◆ **To do**: Transcribe every entry word for word, but drop the pictures.

Data items
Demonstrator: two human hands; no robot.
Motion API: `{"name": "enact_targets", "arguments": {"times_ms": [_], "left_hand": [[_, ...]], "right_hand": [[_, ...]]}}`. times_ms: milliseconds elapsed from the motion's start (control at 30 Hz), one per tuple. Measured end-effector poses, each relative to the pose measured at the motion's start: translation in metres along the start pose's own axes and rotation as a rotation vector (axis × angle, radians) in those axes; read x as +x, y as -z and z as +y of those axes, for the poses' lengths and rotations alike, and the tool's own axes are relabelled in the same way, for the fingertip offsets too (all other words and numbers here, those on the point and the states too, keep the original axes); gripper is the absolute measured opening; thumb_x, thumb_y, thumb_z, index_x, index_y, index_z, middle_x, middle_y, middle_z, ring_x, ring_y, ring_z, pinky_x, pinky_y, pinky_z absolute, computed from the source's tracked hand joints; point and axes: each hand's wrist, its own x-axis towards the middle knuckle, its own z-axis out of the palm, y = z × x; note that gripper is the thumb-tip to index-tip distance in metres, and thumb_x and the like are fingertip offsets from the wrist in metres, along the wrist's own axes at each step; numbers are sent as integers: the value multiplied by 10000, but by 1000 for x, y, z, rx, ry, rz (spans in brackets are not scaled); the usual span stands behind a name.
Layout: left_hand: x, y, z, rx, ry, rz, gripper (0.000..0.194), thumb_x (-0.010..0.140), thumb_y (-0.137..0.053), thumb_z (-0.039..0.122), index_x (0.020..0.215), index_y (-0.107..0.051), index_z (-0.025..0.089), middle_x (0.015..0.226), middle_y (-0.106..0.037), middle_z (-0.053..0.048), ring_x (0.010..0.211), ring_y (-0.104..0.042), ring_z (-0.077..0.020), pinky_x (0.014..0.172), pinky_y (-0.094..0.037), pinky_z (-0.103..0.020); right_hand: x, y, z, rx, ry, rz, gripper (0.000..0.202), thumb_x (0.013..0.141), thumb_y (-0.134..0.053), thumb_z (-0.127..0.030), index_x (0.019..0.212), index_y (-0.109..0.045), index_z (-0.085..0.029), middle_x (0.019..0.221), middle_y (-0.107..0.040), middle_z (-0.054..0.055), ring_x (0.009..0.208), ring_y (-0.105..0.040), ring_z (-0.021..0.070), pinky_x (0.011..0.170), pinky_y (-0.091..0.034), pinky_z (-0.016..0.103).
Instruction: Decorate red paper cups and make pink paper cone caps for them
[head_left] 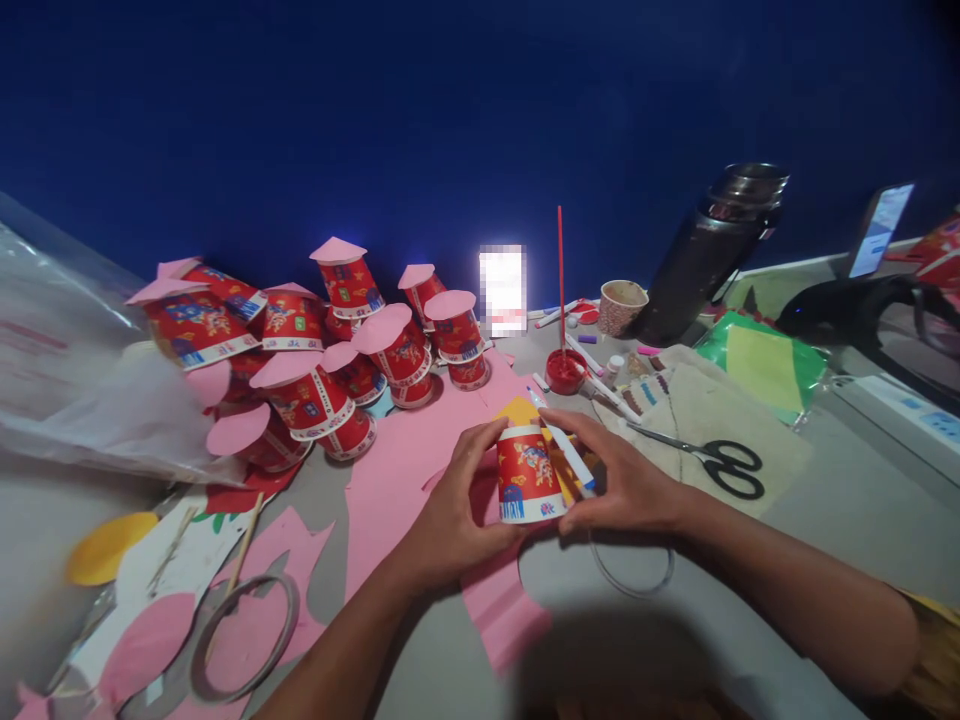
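Observation:
A red patterned paper cup [528,472] stands upside down between both hands, its white rim at the bottom. My left hand [457,500] grips its left side, thumb near the rim and fingers near the top. On the right side my right hand [622,475] has its fingers around the cup's edge. A white marker with a blue end [566,447] lies slanted between the cup and the right hand; how firmly it is held is hard to tell. Pink paper [397,490] and some yellow paper [517,408] lie beneath and behind the cup.
Several red cups with pink cone tops [300,395] are stacked at the left. A tape roll [202,650] lies front left. Scissors [731,468], a red paint pot [565,372] with a brush, a black flask [697,250] and a paper cup [622,307] are at the right.

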Motion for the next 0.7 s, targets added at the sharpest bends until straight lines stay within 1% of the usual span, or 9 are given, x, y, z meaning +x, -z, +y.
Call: {"name": "enact_targets", "arguments": {"times_ms": [67, 133, 167, 233, 267, 333, 433, 533, 700], "left_hand": [[0, -2, 0, 73, -54, 21, 883, 767, -846, 249, 1539, -423, 315, 1574, -437, -107, 1471, -478, -347, 1214, -460, -510], [1, -4, -2, 108, -98, 48, 857, 758, -836, 223, 1507, -430, 309, 1533, -450, -107, 1450, -488, -335, 1201, -475, -504], [1, -6, -3, 118, -111, 60, 844, 758, -827, 205, 1494, -429, 308, 1519, -451, -106, 1441, -493, -329, 1198, -479, -505], [1, -9, -6, 119, -120, 79, 813, 775, -798, 174, 1482, -421, 307, 1503, -446, -109, 1424, -504, -319, 1192, -484, -513], [1, -11, -7, 111, -121, 89, 799, 787, -791, 174, 1480, -415, 305, 1500, -441, -113, 1419, -506, -319, 1189, -485, -520], [1, -14, -8, 99, -125, 105, 786, 804, -801, 202, 1475, -405, 303, 1492, -433, -121, 1415, -504, -323, 1185, -484, -535], [0, -15, -9, 122, -156, 113, 806, 804, -826, 234, 1476, -387, 309, 1476, -430, -128, 1416, -488, -334, 1187, -470, -558], [1, -16, -10, 168, -198, 93, 816, 807, -799, 192, 1493, -372, 310, 1466, -434, -132, 1407, -485, -339, 1179, -471, -564], [1, -16, -10, 172, -195, 92, 798, 811, -784, 170, 1488, -387, 308, 1455, -440, -123, 1364, -512, -314, 1150, -506, -512]], "right_hand": [[0, 3, -4, -41, 28, 30, 1104, 695, -928, -624, 1601, -432, -233, 1554, -558, 198, 1407, -573, 397, 1121, -536, 523], [0, 7, -10, -79, 80, 93, 982, 771, -897, -570, 1583, -459, -234, 1524, -598, 183, 1379, -603, 374, 1105, -551, 503], [0, 8, -13, -92, 106, 135, 866, 834, -861, -517, 1563, -486, -239, 1474, -646, 166, 1340, -637, 351, 1085, -566, 486], [-1, 10, -21, -101, 145, 236, 549, 960, -745, -371, 1471, -587, -252, 1282, -767, 117, 1193, -727, 293, 1020, -601, 444], [-1, 10, -24, -98, 156, 293, 403, 1000, -684, -300, 1398, -645, -255, 1156, -810, 90, 1096, -762, 266, 977, -616, 422], [-1, 9, -31, -81, 171, 394, 234, 1026, -621, -218, 1229, -734, -250, 968, -833, 54, 929, -792, 233, 876, -640, 379], [0, 6, -39, -60, 218, 454, 140, 1005, -648, -209, 1065, -771, -237, 913, -827, 52, 820, -789, 222, 743, -649, 337], [2, 2, -45, -69, 258, 456, 122, 984, -659, -184, 1032, -759, -232, 880, -813, 48, 761, -774, 208, 683, -639, 309], [4, -2, -51, -127, 267, 445, 89, 978, -650, -170, 1003, -719, -219, 814, -776, 42, 702, -746, 187, 640, -623, 281]]}}
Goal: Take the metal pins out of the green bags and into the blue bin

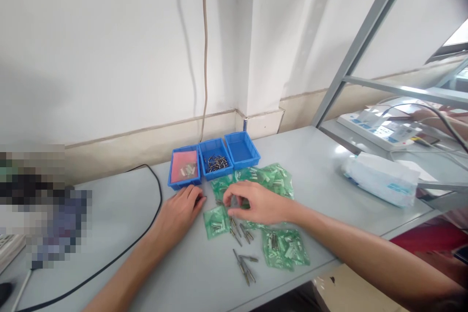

◆ **Result for this exercise**:
Demonstrator: two human hands; no robot.
Motion API: `{"name": "enact_targets", "arguments": {"times_ms": [_], "left_hand": [[_, ...]], "right_hand": [[_, ...]]}}`. times_ms: milliseconds elapsed from the motion's start (control at 30 Hz), one per tuple. Measured end-effector poses, each relative to the pose measured at the motion's start: translation in metres along the start pose's own axes and rotation as a rotation vector (axis × angle, radians) in those axes; read x as +x, y as -z and z as +y of those axes, for the poses' lengths and rotations alike, and the tool's own axes are relabelled in the same way, for the fingertip offsets too (all other words and numbers here, those on the point and the states too, keep the original axes); gripper is the absolute measured opening; thumb_x, thumb_y, thumb_z, index_x, index_y, index_z, middle_x, middle_y, middle_z, ring_x, ring_y, ring_z, pinky_x, pinky_y, pinky_z absolute, computed from the source's tracked hand joints; point and axes: each hand's wrist, its own x-axis towards the middle knuckle, its own z-axis out of the palm, y = z × x; note that gripper is the thumb-tip to index-tip distance in metres, and thumb_x and the like are fingertip offsets from the wrist in metres, along the wrist's own axes at each step; numbers are sent as integers: the value multiplied by 10000, but by 1000 for x, y, z, rx, ry, rz (spans in brackets are not scaled); the usual span stands behind a name.
Layout: left_hand: x, y, z, rx, ry, rz, gripper (0.000..0.194), thumb_x (-0.010..0.140), thumb_y (-0.137..0.053), thumb_z (-0.039..0.122), index_x (0.020..0.215), index_y (-0.107..0.051), index_z (-0.025..0.089), middle_x (0.015..0.226), middle_y (-0.106..0.037), middle_z (-0.053..0.048), ring_x (0.010..0.211), ring_y (-0.104..0.042), ring_z (-0.077..0.020), pinky_x (0.014..0.172), pinky_y (-0.094..0.037), pinky_z (-0.103..0.020); right_hand: x, y, z, rx, ry, rz, gripper (0.000..0.202), thumb_x (0.013..0.141), thumb_y (-0.134..0.053), thumb_z (-0.127..0.030), index_x (0.019..0.212), index_y (-0.109..0.045), index_z (-0.085..0.029), middle_x (0.019..0.221), middle_y (-0.107..0.040), middle_z (-0.054..0.055), ring_x (0.009..0.208), ring_y (-0.105..0.040), ring_z (-0.021..0.070), pinky_x (0.011..0.170), pinky_y (-0.091..0.034), pinky_z (-0.016..0.103).
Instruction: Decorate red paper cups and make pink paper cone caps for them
[head_left] 
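Observation:
A red patterned paper cup [528,472] stands upside down between both hands, its white rim at the bottom. My left hand [457,500] grips its left side, thumb near the rim and fingers near the top. On the right side my right hand [622,475] has its fingers around the cup's edge. A white marker with a blue end [566,447] lies slanted between the cup and the right hand; how firmly it is held is hard to tell. Pink paper [397,490] and some yellow paper [517,408] lie beneath and behind the cup.
Several red cups with pink cone tops [300,395] are stacked at the left. A tape roll [202,650] lies front left. Scissors [731,468], a red paint pot [565,372] with a brush, a black flask [697,250] and a paper cup [622,307] are at the right.
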
Motion for the next 0.7 s, targets added at the sharpest bends until straight lines stay within 1% of the usual span, or 9 are given, x, y, z meaning +x, -z, +y.
Call: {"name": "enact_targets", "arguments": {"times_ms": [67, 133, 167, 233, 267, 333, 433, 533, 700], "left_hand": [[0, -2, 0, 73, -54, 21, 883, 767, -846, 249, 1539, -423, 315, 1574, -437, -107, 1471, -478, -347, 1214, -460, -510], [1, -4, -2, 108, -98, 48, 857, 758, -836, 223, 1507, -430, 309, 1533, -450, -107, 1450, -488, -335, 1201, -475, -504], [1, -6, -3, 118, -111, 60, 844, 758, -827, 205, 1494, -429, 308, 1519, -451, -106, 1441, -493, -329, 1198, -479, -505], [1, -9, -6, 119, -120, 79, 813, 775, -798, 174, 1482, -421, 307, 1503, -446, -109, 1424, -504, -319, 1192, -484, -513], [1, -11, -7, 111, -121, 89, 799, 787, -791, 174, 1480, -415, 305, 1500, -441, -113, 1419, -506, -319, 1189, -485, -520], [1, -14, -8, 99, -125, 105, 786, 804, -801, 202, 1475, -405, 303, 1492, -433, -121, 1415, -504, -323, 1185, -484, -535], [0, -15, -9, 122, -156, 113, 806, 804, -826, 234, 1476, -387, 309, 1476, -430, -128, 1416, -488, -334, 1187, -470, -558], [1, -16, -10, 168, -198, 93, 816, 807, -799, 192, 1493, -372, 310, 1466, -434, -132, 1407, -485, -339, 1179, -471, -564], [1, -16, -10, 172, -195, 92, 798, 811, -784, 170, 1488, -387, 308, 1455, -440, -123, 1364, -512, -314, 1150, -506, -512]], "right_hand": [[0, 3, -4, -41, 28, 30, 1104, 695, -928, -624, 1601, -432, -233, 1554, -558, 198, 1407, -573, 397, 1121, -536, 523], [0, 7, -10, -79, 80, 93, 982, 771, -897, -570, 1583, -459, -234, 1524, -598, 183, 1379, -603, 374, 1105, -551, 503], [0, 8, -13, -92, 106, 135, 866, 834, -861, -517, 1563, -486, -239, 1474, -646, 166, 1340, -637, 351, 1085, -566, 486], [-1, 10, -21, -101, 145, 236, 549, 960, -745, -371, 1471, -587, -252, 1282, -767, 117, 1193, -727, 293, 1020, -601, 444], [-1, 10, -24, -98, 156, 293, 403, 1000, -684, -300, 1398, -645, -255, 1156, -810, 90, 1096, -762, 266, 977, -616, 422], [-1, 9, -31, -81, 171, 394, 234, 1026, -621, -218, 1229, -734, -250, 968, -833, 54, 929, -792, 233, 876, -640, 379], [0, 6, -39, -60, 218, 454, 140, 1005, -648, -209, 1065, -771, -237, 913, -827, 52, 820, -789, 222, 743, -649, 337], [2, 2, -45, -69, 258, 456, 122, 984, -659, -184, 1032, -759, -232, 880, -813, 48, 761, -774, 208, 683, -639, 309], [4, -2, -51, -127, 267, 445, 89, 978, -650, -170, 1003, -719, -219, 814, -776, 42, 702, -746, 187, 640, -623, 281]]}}
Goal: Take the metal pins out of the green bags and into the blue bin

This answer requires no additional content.